Required action:
Count, in the listing that follows, every line containing the word "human". Give the number by itself.
Input for this task below:
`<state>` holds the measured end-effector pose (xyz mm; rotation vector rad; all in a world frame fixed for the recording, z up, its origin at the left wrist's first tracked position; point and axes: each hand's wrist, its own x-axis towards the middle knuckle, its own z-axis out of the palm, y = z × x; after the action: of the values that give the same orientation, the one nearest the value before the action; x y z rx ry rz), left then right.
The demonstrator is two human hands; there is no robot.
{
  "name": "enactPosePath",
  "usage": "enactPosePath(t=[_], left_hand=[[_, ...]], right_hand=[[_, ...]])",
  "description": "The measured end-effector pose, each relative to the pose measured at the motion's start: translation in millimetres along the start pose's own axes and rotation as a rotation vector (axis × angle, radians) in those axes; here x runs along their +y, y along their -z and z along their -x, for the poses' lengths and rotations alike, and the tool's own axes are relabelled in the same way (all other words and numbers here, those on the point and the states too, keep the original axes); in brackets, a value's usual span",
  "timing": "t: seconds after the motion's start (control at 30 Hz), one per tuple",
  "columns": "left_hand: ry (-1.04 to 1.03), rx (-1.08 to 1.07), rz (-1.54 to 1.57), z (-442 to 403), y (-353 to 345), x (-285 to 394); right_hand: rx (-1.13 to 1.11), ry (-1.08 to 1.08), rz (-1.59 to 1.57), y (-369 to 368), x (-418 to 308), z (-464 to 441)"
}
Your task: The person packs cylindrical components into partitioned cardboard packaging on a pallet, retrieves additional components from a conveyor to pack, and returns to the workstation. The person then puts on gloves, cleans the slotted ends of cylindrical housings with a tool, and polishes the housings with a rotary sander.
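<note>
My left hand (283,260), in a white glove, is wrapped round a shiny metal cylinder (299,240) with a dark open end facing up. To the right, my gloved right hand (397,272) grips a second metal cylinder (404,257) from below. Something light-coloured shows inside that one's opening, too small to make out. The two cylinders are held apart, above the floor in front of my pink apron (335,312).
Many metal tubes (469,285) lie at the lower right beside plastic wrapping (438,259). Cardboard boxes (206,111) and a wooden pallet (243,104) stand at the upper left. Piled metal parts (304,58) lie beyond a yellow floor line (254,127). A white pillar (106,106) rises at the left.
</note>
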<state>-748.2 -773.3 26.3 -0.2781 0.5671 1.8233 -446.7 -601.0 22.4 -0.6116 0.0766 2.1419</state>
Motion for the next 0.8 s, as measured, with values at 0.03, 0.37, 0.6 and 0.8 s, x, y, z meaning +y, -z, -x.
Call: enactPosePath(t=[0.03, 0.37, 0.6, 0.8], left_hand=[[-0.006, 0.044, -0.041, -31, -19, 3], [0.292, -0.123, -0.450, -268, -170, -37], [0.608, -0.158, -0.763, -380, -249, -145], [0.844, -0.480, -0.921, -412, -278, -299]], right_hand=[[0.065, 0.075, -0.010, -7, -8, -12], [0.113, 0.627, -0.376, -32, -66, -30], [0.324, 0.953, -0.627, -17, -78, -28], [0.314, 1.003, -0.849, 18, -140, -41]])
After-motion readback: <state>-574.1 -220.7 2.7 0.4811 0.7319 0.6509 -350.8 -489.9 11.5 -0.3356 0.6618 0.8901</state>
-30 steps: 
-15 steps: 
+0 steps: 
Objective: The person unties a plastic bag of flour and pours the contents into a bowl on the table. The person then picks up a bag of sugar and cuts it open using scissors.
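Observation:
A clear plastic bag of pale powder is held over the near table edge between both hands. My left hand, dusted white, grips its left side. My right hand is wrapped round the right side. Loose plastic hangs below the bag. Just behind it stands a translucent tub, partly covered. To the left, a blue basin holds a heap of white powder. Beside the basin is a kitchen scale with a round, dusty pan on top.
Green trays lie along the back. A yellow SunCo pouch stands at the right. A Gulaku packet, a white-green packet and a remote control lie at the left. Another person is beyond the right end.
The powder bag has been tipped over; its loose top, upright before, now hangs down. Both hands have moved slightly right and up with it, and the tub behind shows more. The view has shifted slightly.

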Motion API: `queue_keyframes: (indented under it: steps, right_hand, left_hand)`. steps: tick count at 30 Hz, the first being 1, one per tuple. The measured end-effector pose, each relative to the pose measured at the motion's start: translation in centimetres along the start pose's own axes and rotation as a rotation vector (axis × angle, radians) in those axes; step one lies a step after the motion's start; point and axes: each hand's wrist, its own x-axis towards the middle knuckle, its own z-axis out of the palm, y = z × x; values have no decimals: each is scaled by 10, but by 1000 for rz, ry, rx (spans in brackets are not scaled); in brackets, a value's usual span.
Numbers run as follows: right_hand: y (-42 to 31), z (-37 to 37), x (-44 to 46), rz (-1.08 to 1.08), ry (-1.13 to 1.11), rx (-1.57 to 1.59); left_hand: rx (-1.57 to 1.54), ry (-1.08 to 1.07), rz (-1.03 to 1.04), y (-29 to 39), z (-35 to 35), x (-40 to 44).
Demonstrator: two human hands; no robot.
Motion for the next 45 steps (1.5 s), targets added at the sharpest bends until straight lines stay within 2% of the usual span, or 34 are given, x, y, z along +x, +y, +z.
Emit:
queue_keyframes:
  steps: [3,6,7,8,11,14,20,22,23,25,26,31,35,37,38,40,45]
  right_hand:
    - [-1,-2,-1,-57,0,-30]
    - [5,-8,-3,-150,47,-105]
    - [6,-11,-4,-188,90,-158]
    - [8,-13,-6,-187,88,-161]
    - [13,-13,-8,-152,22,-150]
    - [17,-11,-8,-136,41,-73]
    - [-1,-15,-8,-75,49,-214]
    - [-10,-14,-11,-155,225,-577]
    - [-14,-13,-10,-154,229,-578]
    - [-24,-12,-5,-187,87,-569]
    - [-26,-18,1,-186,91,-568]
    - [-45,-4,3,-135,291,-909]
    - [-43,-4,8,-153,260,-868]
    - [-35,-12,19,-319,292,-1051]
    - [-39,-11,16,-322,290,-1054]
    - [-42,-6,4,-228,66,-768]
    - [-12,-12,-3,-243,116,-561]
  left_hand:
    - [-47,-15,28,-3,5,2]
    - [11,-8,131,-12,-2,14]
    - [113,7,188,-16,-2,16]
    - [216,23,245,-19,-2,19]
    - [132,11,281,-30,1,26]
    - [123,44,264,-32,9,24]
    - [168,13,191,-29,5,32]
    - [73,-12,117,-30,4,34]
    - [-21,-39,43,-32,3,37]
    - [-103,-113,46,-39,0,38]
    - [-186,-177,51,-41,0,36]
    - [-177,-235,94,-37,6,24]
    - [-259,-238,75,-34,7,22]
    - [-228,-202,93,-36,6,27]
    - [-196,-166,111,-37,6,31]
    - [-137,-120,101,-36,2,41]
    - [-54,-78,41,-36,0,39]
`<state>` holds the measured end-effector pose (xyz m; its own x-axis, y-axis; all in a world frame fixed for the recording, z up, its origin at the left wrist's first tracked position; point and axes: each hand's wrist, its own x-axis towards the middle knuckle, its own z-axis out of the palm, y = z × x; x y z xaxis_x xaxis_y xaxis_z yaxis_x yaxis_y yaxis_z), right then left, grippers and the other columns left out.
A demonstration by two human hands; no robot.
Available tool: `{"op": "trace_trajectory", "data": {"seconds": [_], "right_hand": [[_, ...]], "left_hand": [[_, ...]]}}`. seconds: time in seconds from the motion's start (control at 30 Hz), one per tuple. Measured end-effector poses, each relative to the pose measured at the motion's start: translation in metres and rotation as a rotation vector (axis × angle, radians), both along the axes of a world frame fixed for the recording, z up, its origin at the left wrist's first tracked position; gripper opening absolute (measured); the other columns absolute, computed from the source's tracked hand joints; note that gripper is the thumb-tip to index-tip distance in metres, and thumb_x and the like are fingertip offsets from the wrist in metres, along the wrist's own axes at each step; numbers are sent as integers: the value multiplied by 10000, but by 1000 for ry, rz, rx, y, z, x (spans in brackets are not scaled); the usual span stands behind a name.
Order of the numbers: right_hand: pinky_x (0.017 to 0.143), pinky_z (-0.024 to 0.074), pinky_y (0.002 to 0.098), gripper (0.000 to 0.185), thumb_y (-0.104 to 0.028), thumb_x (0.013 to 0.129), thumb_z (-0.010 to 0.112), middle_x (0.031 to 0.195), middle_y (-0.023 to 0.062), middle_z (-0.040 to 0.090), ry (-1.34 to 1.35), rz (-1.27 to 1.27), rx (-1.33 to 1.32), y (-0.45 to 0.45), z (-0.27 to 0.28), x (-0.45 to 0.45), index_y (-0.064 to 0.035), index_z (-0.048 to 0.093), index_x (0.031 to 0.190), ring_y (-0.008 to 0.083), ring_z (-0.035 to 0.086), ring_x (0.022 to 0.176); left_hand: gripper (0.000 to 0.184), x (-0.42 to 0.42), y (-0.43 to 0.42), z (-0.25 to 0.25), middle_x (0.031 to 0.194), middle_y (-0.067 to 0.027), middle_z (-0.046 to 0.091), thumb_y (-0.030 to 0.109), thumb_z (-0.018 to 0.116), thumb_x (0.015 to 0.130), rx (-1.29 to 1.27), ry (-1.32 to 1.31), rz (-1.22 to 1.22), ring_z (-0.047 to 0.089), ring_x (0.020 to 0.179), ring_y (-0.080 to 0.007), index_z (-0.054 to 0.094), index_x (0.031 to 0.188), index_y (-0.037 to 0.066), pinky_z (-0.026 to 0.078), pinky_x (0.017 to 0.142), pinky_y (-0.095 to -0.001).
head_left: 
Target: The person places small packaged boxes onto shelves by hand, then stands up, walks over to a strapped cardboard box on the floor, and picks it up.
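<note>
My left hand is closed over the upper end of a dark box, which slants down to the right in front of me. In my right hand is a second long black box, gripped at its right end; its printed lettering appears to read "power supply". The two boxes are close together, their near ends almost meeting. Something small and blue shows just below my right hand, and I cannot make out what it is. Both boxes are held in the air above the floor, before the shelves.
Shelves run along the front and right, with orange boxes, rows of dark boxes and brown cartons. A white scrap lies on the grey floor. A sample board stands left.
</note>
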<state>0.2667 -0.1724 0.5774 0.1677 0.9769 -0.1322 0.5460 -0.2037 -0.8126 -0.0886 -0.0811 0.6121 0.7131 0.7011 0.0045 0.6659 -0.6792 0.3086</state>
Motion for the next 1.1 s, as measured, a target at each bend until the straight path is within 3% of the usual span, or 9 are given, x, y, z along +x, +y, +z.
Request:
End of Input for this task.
Response to the exercise:
3